Okay...there are a lot of comments to address, but I'm going to try to address as many as I can.
How much do you wanna bet this guy tried, and failed, to write commercial fiction? That comment has "sour grapes" all over it.
He's a poet, first of all, so it's really hard to get a lot of stuff out of him about prose type stuff. We had a novelist as the head of the department when I first went there (part of the reason I went there), but she transferred out before I even got to have a class with her and they brought in this guy. He's just a lit snob, partly, and he's also just...odd. He says that when he reads, he can't visualize what he's reading. It's just words on the page, so he's all about making it look good on the page and making the words sound good next to each other.
From your description, I think your story sounds sufficiently different from Jim's to make it OK. PN Elrod has a vampire detective series set in Chicago, but the Depression-era setting makes it quite different from most urban fantasy currently on the market. My advice is, don't get too hung up on stuff like this before you actually start writing; it'll only hold you back. You can always go back and change it later if you think it necessary.
Yeah, that's kind of what I'm thinking. I'm just going to make sure I tread the line carefully. And really, I'm not going to be able to get a lot of good feedback on it until it's written, so yeah. If I have to change it later, so be it.
Or is one of the types who believe the only "real" stuff out there is anything considered literature. I had a couple professors like this in college.
...
Something I discovered, that would've been helpful before college instead of learning afterward, is that it would've been a good idea to look up the CW professors to see what they've done and how open they'd be to genre. Oh well. I wrote something like 12 chapters in the one class, even though the prof graded only the first 25 pages, and gave me a C.
Yeah, I've really just kind of gotten screwed. One, I was the first child to go to college and I didn't shop around as much as I should have. I settled on this school because I liked the school and the program seemed really legit, but then the professors have since all juggled around and the one good one I had is never around to talk to anymore.

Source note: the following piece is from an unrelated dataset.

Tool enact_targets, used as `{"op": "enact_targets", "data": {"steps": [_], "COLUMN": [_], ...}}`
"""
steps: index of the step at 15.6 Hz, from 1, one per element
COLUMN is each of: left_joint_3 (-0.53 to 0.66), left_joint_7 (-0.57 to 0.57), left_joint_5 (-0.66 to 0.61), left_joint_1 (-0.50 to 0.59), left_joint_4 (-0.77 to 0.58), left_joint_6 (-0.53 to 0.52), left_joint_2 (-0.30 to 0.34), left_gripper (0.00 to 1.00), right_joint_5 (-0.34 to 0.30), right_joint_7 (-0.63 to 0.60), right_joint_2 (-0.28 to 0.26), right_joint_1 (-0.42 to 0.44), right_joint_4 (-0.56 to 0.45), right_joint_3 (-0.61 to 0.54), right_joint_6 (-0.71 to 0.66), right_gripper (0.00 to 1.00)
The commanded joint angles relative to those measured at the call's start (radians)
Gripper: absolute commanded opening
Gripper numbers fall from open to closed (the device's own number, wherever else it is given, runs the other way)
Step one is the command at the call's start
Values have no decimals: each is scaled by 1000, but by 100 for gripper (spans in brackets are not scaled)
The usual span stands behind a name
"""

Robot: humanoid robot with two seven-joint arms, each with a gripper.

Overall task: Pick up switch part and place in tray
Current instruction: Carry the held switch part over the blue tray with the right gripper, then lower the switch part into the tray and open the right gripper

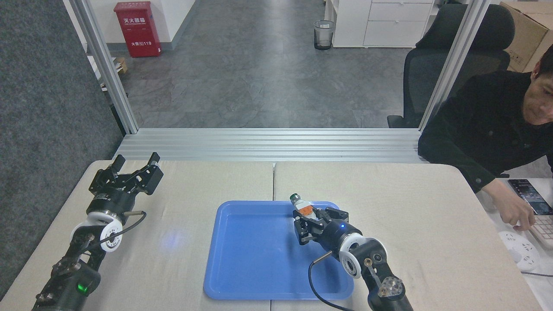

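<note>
Above the tray's far rim, right claw pinches the switch part; left claw spread.

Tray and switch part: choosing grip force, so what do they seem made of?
The tray looks like glossy blue plastic; a light glare shows on its floor. The switch part looks like white and orange plastic with a dark-tipped, possibly metal end.

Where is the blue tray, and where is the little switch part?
tray (250, 259), head view, bare blue floor.
switch part (302, 206), head view, orange middle.
</note>
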Motion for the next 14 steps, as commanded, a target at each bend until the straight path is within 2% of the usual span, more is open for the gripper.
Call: {"op": "enact_targets", "data": {"steps": [1, 2, 3, 4, 5, 7, 8, 9, 11, 14], "left_joint_3": [0, 0, 0, 0, 0, 0, 0, 0, 0, 0], "left_joint_7": [-1, -1, -1, -1, -1, -1, -1, -1, -1, -1], "left_joint_5": [0, 0, 0, 0, 0, 0, 0, 0, 0, 0], "left_joint_1": [0, 0, 0, 0, 0, 0, 0, 0, 0, 0], "left_joint_4": [0, 0, 0, 0, 0, 0, 0, 0, 0, 0], "left_joint_6": [1, 1, 1, 1, 1, 1, 1, 1, 1, 1], "left_joint_2": [0, 0, 0, 0, 0, 0, 0, 0, 0, 0], "left_gripper": [100, 100, 100, 100, 100, 100, 100, 100, 100, 100], "right_joint_5": [167, 172, 172, 171, 160, 128, 84, 47, 31, -10], "right_joint_7": [28, 28, 27, 27, 23, -9, -42, -79, -177, -256], "right_joint_2": [48, 48, 45, 45, 45, 60, 65, 51, 7, -58], "right_joint_1": [97, 98, 98, 98, 98, 60, 3, -26, -56, -48], "right_joint_4": [-76, -52, -32, -27, -27, -29, -32, -39, -42, -53], "right_joint_3": [181, 173, 164, 146, 120, 17, -49, -116, -286, -503], "right_joint_6": [-66, -63, -54, -39, -36, -25, -14, -8, -6, 13], "right_gripper": [0, 0, 16, 85, 100, 100, 100, 100, 100, 100]}}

I'm trying to set up an email dialogue with him, but it's proving difficult. Oh, if I could turn back time. Sadly, by the time I realized this was probably a poor choice for what I want to do, I had my degree basically done and I don't have the money to spend if I were to transfer. I'll be graduating in one more semester, so yeah. Hindsight is 20-20.
GRRRRR. Still--you can learn something from anyone. Wring him/her dry of what you can and then discard. your purpose is to improve your craft. Remember, you may one day have to work with an editor that you can't stand. It's good practice. Also, you'd be amazed what even this idiot's recommendation might mean on your resume/bio--so bump that C to an A next time, get the creeps notice and play them for everything you can get out of them.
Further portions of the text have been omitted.